Changes to the PDF Interpreter

For the past few years, the Ghostscript development team has, amongst many other things, been working on a “from the ground-up” rewrite of the PDF interpreter. This code is now feature complete and has been released in Ghostscript 9.55.0. However, it is not yet the default PDF interpreter and requires action to enable. We encourage our customers and free users to try it out and send us feedback.

Read on as we attempt to answer what we expect to be frequently asked questions, and highlight the changes.

Why the Change?

The original PDF interpreter, as currently supplied with Ghostscript, is written in PostScript. When the original implementation was done this made good sense; the graphics model of PostScript and PDF was compatible and the PDF syntax is (or at least was) broadly similar to PostScript. Indeed that original PDF interpreter has served us well for decades.

However, there are problems, mainly invisible to our users but nevertheless still present. PostScript has been described, with some justification, as a ‘write-only’ language and, being now an elderly language is a rare skill for developers making it quite hard to recruit new engineers with PostScript programming skills. Not all of the Artifex development team are experienced PostScript programmers and even for those of us skilled in the language, the PDF interpreter code is now so large and arcane that it is difficult to fully understand some aspects of the PostScript program which performs the PDF interpretation.

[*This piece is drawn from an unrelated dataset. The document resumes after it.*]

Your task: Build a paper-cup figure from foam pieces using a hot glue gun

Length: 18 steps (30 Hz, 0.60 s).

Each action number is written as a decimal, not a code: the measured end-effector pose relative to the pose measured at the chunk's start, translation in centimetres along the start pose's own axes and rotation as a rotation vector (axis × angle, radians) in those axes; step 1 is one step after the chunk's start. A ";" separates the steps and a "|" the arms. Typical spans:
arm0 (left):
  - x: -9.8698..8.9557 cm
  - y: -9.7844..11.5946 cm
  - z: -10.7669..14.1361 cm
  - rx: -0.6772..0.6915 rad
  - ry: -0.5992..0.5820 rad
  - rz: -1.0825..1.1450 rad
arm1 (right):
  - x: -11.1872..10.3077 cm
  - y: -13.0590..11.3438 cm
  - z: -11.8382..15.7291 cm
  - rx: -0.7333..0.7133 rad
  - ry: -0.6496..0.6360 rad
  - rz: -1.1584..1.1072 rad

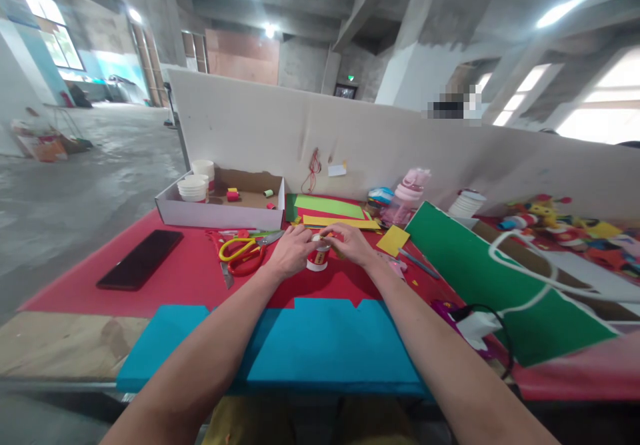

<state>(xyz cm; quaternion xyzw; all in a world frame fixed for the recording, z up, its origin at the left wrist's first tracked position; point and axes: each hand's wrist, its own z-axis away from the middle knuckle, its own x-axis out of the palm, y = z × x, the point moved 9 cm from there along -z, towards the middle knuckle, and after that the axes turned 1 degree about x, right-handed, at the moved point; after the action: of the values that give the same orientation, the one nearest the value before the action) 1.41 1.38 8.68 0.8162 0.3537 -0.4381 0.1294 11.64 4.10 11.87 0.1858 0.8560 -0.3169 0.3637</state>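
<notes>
Two bare forearms [200,358] reach in from the near edge, crossing above a blue card [330,348] that lies along the front of the red-covered tabletop [195,265]. Between the hands, near the middle, stands a small red-and-white cup [317,258], apparently upside down. The left hand [291,250] grasps its upper part; the right hand [349,242] has its fingers bent in at the top, though I cannot tell whether they pinch anything.

The cup looks light, so uneven pressure from the two sides could tip it or dent its wall. Scissors [263,241] lie just beside the left hand, blades towards it; a careless sideways move could knock them or nick the skin. A dragging forearm might pull the blue card over the edge. On the right, a white plug [477,325] with a dark cord sits near the other forearm, which could snag it.
</notes>
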 end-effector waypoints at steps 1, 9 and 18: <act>0.0 0.0 0.0 0.000 0.003 0.006 | 0.0 0.0 0.0 0.002 -0.002 -0.004; -0.6 -0.6 0.1 -0.072 0.059 0.010 | 0.1 0.4 -0.2 0.029 -0.026 -0.023; -0.7 -0.5 0.1 -0.062 0.045 -0.013 | 0.0 0.3 -0.3 0.032 -0.054 -0.014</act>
<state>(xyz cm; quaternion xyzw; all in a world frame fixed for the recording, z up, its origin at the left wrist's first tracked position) 0.71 1.39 9.21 0.8191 0.3754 -0.4092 0.1436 11.61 4.57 11.88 0.1769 0.8422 -0.3378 0.3813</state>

In addition, the PDF specification has continued to evolve, whereas the PostScript language has remained static. PDF has added features like transparency, which have no equivalent in PostScript, and the only way for us to support these has been to add special, often undocumented, PostScript extensions. These extensions have proven to be a security problem in the past and we would like to remove our PDF interpreter’s dependence on them.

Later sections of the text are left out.